─── Dataset excerpt ───

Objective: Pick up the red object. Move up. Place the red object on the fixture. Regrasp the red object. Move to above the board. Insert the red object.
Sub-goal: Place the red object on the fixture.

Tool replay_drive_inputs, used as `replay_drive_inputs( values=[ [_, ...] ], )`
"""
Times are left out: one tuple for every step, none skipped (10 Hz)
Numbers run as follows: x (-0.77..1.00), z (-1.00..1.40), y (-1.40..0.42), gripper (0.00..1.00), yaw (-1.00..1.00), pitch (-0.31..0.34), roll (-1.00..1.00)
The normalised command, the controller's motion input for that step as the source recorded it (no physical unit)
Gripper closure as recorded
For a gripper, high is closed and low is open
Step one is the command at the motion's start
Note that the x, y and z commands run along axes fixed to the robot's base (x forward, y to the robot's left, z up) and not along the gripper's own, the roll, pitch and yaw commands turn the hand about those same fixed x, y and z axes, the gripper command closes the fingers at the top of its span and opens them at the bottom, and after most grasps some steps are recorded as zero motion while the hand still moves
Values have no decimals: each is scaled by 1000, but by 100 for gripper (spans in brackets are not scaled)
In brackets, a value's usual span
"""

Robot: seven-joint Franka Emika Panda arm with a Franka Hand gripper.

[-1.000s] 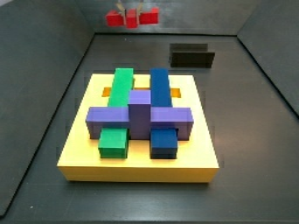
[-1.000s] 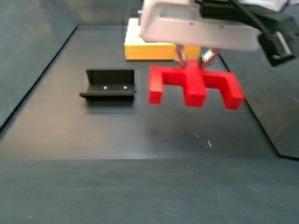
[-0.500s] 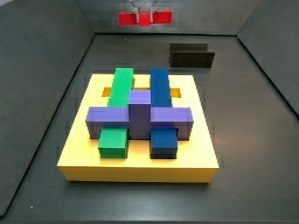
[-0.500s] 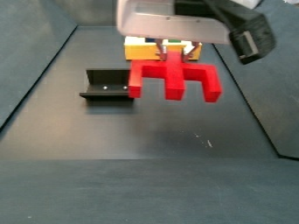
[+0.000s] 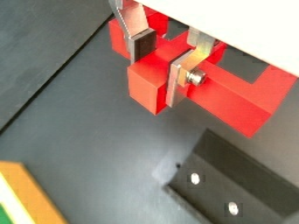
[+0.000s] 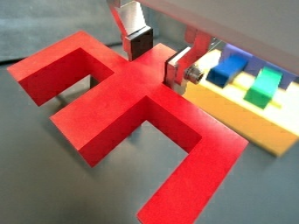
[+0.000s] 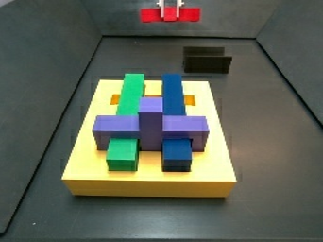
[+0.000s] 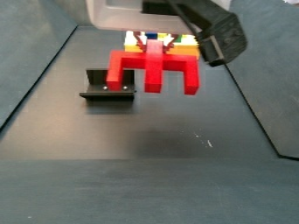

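My gripper (image 8: 156, 50) is shut on the red object (image 8: 155, 70), a bright red bar with several prongs, and holds it in the air. In both wrist views the silver fingers (image 5: 181, 77) (image 6: 177, 70) clamp its middle stub (image 5: 158, 83) (image 6: 131, 103). The dark fixture (image 8: 108, 87) stands on the floor, below and a little to one side of the red object. It also shows in a wrist view (image 5: 239, 179) and in a side view (image 7: 209, 61). The yellow board (image 7: 151, 175) bears green, blue and purple blocks. The red object hangs high at the far end (image 7: 171, 13).
Dark walls enclose the floor (image 8: 152, 175) on all sides. The board's edge shows behind the gripper (image 8: 160, 39) and beside the red object in a wrist view (image 6: 251, 109). A board corner shows in a wrist view (image 5: 21, 197).
The gripper has risen with the red object and moved sideways toward the fixture. The board and fixture have not moved.
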Motion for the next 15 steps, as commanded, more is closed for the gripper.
replay_drive_inputs(
  values=[
    [871, 203, 0, 100, -77, 134, -871],
    [877, 211, 0, 100, -91, 106, -877],
    [894, 197, -6, 100, -94, 143, -854],
    [900, 160, -89, 100, -129, 280, -783],
    [900, 154, -91, 100, -129, 289, -783],
    [909, 157, -94, 100, -134, 269, -771],
    [911, 137, -74, 100, -117, 260, -766],
    [1000, 3, -134, 100, -57, 223, -571],
    [989, -223, -263, 100, -29, 120, 0],
    [1000, -303, -300, 100, -11, 17, 9],
    [1000, -294, -294, 100, 0, 0, 49],
    [1000, -274, -286, 100, 0, 0, 34],
    [1000, -257, -251, 100, 0, 0, 0],
    [1000, -254, -180, 100, 0, -54, -154],
    [863, -180, -126, 100, 0, -123, -280]
  ],
)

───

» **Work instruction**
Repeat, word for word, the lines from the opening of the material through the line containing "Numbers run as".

» **Exercise response**
Objective: Pick up the red object. Move up. Place the red object on the fixture. Regrasp the red object. Move to above the board. Insert the red object.
Sub-goal: Place the red object on the fixture.

Tool replay_drive_inputs, used as `replay_drive_inputs( values=[ [_, ...] ], )`
"""
Times are left out: one tuple for every step, none skipped (10 Hz)
Numbers run as follows: x (-0.77..1.00), z (-1.00..1.40), y (-1.40..0.42), gripper (0.00..1.00), yaw (-1.00..1.00), pitch (-0.31..0.34), roll (-1.00..1.00)

That wraps up the answer.